**What the task requires:** Copy the data that follows, character for character, minus the pictures.

**Data extract:**
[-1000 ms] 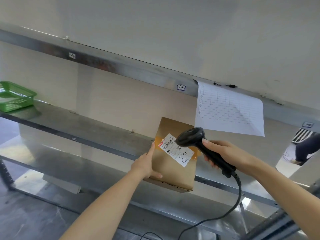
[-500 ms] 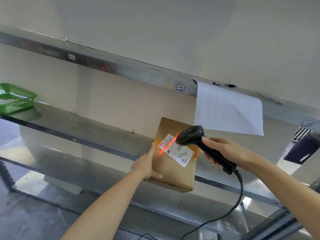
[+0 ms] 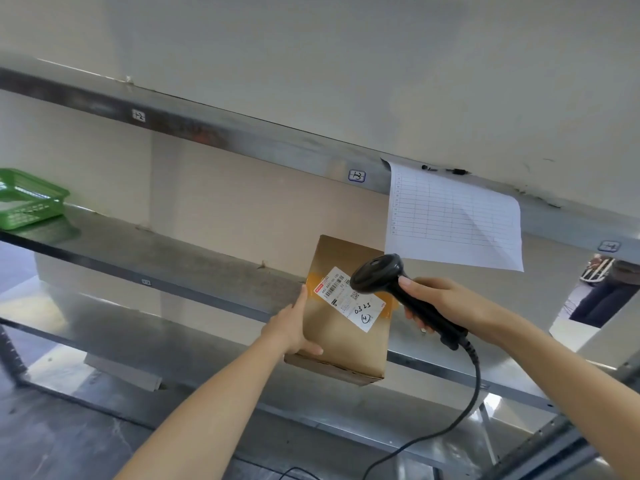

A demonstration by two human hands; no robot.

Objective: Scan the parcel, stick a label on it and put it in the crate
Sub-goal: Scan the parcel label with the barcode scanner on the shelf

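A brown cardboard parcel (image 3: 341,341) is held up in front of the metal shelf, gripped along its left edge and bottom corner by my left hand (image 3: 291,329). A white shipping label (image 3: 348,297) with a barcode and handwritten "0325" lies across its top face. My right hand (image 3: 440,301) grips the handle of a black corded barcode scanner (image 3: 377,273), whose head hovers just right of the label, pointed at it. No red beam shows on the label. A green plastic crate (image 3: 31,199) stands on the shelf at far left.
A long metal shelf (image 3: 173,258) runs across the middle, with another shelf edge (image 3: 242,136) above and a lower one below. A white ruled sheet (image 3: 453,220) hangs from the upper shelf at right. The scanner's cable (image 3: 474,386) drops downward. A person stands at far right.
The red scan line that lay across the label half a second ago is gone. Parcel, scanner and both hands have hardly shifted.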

**Solution for this task:**
[-1000 ms] 
[-500 ms] 
[+0 ms] 

A demonstration by two human hands; no robot.

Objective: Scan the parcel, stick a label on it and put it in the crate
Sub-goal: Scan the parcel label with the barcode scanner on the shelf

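A brown cardboard parcel (image 3: 341,341) is held up in front of the metal shelf, gripped along its left edge and bottom corner by my left hand (image 3: 291,329). A white shipping label (image 3: 348,297) with a barcode and handwritten "0325" lies across its top face. My right hand (image 3: 440,301) grips the handle of a black corded barcode scanner (image 3: 377,273), whose head hovers just right of the label, pointed at it. No red beam shows on the label. A green plastic crate (image 3: 31,199) stands on the shelf at far left.
A long metal shelf (image 3: 173,258) runs across the middle, with another shelf edge (image 3: 242,136) above and a lower one below. A white ruled sheet (image 3: 453,220) hangs from the upper shelf at right. The scanner's cable (image 3: 474,386) drops downward. A person stands at far right.
The red scan line that lay across the label half a second ago is gone. Parcel, scanner and both hands have hardly shifted.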

The exercise is now done.